Drought, flood risks to arise in Asia from uneven monsoon during this summer; West Pacific may yield strong typhoons


A man walking in the summer heat in India's eastern state of Odisha. Photo/IAC

An uneven southwestern and eastern Asia monsoon may lead to areas of drought and recurring flooding during the summer of 2018, weather forecaster AccuWeather said.

The weather pattern that brought areas of isolated flooding rain, frequent dust storms and damaging winds from the Middle East to northern India will break down over the rest of May, it said.

“Until the southwest monsoon kicks in, heat will take center stage,” according to Senior Meteorologist Eric Leister.

While the southwestern monsoon is forecast to start off in typical fashion with near- to slightly above-average rainfall across India, some inconsistencies may develop during the middle and latter part of the summer.

“We expect the southwest monsoon to become more streaky during July and August with active and inactive periods,” AccuWeather Lead Global Meteorologist Jason Nicholls said.

Breaks of dry weather may lead to insufficient rain and areas of drought in northwestern and southeastern India, as well as southern and central Pakistan.

“One area that monsoon-based storms and rainfall may frequent through the summer is from India’s Odisha and West Bengal regions to portions of Uttar Pradesh and Madhya Pradesh,” Nicholls added.

While isolated flooding can occur anywhere during the monsoon, these northeastern and north-central states have the best chance for episodes of flooding that may reach regional levels, AccuWeather said.

Northern India to endure deadly heat wave into June

Life-threatening heat is expected across northern India and Pakistan into this weekend and no relief is in sight, according to Accuweather.

A strong area of high pressure has taken control of the region, limiting any cooling thunderstorms and allowing temperatures to soar to the highest levels of the year in many locations.

Temperatures will continue to reach or crack 43 C in the National Capital Region (NCR) and Lucknow on several occasions into next week. 

No relief will come at night.
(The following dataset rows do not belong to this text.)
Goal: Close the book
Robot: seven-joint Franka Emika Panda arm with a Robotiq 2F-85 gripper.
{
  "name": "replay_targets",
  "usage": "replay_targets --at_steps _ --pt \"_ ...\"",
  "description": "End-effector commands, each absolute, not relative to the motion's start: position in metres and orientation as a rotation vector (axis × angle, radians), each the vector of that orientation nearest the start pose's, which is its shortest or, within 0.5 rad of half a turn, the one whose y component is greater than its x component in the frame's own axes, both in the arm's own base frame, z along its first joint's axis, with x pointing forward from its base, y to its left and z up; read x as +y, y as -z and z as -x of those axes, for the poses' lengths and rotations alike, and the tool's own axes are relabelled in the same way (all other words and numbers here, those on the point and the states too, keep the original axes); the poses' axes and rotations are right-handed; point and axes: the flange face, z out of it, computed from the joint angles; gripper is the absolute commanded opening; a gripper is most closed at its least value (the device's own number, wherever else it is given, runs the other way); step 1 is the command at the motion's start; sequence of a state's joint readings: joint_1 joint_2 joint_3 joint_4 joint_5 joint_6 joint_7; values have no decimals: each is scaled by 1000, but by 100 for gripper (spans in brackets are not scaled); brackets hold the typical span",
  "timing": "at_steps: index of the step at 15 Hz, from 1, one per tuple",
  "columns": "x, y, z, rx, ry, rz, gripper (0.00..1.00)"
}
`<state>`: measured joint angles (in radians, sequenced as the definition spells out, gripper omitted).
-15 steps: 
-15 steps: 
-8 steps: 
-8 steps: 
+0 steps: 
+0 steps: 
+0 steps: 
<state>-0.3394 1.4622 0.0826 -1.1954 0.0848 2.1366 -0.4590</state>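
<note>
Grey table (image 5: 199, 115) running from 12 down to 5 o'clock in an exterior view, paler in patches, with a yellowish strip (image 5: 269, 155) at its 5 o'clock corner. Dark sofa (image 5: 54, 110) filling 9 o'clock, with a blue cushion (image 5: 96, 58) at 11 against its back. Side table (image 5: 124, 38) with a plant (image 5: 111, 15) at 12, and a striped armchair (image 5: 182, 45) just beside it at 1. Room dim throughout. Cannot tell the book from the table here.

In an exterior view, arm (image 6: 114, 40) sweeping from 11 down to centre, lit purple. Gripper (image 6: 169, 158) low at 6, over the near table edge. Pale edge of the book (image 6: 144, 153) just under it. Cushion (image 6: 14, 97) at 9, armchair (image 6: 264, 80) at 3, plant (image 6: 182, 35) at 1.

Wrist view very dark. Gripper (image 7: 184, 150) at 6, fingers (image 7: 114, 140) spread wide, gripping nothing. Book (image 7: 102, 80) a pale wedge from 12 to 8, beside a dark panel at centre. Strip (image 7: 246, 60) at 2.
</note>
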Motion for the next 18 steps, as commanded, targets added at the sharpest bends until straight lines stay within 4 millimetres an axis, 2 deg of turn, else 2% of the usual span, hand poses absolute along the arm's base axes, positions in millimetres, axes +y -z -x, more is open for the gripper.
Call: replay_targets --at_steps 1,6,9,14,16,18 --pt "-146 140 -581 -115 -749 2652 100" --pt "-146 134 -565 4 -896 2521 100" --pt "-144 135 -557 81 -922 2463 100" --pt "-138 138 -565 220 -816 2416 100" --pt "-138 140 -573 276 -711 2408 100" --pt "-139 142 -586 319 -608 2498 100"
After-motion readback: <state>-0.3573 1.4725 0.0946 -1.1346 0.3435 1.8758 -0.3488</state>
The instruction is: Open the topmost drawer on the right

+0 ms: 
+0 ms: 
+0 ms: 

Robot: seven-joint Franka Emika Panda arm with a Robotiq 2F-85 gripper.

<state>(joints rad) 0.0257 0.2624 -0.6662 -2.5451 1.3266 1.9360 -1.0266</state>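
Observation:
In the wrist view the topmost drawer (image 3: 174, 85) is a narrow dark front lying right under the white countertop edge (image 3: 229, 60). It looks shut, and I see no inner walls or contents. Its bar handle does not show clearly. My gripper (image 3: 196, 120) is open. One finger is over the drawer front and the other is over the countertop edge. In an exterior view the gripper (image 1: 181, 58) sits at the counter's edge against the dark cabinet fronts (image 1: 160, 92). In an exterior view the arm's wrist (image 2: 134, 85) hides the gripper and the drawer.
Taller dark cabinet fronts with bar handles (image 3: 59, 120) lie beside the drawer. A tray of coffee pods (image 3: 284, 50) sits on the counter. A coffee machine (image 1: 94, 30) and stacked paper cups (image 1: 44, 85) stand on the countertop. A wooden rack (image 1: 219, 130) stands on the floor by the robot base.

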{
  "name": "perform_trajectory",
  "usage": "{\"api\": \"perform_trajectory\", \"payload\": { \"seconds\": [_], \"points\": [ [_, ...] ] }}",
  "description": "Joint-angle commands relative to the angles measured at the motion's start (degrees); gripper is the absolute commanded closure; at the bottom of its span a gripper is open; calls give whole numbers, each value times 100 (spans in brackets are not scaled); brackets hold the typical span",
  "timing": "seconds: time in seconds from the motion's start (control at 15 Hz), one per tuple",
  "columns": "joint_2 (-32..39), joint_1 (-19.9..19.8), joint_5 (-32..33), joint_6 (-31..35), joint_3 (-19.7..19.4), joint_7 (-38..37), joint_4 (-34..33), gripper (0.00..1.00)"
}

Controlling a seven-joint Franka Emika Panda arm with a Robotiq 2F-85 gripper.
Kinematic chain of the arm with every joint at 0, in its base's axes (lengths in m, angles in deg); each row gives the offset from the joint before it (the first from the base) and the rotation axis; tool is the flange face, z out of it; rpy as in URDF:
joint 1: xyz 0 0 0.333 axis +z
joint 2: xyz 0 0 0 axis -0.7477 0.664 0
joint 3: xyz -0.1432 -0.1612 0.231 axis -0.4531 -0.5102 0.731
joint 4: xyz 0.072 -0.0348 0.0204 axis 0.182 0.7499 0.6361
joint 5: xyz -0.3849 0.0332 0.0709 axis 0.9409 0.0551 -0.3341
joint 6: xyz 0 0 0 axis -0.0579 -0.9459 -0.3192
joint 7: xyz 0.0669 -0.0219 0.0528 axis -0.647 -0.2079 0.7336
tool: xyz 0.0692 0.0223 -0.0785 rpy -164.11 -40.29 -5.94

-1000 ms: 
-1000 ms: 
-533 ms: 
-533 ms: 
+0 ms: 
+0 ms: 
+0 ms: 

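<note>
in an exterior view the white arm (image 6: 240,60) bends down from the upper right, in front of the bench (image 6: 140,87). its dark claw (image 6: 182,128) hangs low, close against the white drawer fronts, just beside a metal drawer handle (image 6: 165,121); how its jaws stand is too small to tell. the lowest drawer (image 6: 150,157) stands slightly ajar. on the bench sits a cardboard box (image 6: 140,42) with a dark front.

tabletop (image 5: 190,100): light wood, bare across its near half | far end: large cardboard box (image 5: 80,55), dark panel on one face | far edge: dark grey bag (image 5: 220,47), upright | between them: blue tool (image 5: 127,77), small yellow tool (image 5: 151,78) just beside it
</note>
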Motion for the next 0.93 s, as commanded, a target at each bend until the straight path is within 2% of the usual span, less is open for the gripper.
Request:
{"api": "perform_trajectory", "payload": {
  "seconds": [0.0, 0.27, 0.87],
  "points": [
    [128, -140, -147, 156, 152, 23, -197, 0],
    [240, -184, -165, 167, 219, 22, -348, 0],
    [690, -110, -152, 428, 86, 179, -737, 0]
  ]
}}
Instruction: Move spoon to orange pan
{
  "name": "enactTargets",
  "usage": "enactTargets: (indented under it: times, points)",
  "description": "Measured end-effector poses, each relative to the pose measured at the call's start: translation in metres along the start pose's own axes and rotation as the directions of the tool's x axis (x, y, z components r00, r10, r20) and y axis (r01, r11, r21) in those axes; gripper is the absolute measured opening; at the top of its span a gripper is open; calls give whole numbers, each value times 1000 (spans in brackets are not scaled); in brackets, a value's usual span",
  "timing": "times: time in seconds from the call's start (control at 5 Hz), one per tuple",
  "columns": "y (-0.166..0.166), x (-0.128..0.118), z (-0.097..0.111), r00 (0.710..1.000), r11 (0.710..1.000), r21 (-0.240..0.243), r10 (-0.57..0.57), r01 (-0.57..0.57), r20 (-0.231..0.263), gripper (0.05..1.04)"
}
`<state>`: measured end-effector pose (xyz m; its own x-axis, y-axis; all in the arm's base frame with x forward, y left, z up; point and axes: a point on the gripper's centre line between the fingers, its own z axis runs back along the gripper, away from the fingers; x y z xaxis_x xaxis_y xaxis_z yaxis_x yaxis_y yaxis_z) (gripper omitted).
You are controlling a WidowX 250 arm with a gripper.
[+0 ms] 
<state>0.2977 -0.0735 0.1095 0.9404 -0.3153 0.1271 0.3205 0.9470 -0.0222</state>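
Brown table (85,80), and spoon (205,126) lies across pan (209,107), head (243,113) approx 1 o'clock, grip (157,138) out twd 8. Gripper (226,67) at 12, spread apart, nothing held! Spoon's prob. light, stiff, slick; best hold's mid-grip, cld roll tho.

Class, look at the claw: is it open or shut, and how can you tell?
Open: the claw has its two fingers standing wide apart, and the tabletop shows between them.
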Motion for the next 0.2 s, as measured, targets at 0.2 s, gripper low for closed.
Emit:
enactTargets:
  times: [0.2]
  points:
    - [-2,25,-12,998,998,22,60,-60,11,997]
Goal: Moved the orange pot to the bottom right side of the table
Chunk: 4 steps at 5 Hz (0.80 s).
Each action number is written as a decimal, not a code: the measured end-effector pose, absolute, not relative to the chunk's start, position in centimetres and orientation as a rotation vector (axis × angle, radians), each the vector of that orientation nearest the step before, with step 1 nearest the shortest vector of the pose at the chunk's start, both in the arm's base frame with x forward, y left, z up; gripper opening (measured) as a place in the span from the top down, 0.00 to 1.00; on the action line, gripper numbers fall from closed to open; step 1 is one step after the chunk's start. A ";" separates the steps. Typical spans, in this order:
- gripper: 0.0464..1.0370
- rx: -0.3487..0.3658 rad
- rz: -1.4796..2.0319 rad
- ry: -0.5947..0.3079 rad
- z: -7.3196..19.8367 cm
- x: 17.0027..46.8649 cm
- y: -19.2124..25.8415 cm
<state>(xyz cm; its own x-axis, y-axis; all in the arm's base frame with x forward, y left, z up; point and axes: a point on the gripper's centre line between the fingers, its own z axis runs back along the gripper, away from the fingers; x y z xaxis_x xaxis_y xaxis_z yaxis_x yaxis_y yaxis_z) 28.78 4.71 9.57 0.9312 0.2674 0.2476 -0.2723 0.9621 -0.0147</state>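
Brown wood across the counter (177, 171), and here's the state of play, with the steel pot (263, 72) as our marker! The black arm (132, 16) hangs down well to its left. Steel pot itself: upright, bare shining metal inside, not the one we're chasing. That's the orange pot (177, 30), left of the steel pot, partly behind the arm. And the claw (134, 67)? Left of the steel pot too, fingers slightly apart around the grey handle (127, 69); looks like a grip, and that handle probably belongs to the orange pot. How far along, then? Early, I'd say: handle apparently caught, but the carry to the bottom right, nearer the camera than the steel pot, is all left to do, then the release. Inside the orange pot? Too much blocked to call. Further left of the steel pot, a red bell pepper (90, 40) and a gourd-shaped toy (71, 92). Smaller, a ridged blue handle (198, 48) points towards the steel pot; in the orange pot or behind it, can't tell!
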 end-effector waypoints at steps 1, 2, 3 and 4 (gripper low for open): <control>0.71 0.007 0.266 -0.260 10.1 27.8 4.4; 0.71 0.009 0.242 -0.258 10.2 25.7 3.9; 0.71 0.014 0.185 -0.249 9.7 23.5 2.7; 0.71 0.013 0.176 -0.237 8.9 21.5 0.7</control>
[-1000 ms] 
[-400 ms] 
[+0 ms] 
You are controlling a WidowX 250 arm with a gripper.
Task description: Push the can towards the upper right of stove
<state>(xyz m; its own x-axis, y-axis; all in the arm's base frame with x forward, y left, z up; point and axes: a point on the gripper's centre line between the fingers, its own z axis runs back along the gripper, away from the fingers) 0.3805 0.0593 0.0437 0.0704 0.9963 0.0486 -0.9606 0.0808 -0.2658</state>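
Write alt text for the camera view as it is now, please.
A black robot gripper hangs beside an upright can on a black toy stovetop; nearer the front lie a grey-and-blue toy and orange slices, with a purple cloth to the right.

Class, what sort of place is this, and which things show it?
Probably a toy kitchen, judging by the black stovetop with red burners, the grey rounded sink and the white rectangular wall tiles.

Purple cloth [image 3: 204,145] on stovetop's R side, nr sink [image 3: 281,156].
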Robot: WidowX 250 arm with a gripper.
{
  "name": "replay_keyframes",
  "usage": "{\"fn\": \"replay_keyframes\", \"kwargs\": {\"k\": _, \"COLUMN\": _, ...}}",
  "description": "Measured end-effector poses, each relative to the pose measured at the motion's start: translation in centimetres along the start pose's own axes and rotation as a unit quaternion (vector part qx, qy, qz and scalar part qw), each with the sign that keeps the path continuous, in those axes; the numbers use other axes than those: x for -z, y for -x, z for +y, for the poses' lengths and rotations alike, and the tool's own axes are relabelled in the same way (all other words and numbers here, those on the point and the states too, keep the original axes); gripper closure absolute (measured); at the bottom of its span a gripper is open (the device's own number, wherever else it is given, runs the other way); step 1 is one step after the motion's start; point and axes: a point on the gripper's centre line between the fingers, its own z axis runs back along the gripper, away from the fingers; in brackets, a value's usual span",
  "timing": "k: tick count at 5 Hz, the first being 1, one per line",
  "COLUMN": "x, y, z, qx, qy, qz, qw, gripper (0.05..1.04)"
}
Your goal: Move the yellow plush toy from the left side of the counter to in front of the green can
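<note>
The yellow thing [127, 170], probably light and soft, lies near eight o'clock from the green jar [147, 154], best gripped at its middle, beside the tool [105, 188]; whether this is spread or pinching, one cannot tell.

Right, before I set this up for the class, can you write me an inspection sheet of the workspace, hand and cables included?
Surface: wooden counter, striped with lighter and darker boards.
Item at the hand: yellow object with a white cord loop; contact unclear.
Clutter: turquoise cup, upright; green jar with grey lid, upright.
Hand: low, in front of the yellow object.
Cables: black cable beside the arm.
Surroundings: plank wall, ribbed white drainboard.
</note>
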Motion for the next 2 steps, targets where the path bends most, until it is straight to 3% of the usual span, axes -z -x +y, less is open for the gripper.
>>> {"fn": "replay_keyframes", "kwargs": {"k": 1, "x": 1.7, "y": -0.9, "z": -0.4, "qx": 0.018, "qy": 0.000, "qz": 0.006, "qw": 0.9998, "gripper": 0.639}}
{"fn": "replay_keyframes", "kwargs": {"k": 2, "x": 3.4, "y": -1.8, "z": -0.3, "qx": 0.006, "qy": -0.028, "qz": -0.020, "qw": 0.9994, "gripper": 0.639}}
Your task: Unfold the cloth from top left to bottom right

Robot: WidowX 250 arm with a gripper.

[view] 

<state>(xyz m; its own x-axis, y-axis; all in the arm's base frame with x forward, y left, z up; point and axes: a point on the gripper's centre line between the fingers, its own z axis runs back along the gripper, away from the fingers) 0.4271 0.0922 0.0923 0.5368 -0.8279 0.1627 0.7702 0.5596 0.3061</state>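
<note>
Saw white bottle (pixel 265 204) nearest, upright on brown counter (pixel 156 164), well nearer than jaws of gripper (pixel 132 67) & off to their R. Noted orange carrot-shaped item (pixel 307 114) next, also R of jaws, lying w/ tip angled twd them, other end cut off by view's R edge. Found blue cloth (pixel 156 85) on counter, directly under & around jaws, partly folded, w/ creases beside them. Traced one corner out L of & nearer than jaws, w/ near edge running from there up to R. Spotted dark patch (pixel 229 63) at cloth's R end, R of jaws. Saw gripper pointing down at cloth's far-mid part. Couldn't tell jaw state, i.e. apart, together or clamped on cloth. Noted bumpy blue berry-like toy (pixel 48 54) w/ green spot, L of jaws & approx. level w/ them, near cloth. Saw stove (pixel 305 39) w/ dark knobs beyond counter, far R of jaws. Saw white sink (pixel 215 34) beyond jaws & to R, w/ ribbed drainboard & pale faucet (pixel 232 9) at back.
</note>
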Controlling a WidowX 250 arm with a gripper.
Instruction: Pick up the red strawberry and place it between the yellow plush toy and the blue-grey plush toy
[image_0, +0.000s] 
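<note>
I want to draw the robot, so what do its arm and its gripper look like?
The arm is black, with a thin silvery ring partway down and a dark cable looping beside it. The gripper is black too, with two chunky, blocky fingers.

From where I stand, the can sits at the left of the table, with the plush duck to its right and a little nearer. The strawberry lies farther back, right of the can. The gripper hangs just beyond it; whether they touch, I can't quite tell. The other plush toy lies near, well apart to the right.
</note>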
Temperatures in the NCR will only dip between 27 and 29 C at night, preventing buildings without air conditioning from cooling.

Highs around 46 C are expected in Ahmedabad and the hottest locations could see temperatures approach 48 C.



Spatially, areas of drier-than-average conditions will outweigh areas that have above-average rainfall in India, Pakistan and Bangladesh from the monsoon, it added.

According to the forecaster, much of the Middle East will be seasonably dry with above-average temperatures.

“Dust storms may be still more common this summer [compared to other summers],” Nicholls said, adding that occasional thunderstorms are likely over the mountains of southwestern Saudi Arabia and western Yemen.

Drought may also affect parts of western and southeastern Asia.

Below-average rainfall and near- to above-average temperatures are forecast from northern and eastern Turkey to portions of Kazakhstan this summer.

“Drought conditions may hit the Volga Valley region hard enough to stress crops severely,” Nicholls said.

Another area that may become very dry is in Indonesia and Malaysia.

“Typical showers and thunderstorms are in store into mid-summer,” Nicholls said. “But, if an El Niño develops, rainfall may become much more sparse late in the season.

Anticipated conditions are likely to yield a greater number of typhoons and super typhoons during 2018 when compared to 2017.

During the first part of the summer, a near-average number of direct impacts from tropical storms and typhoons is forecast for Vietnam and southeastern China.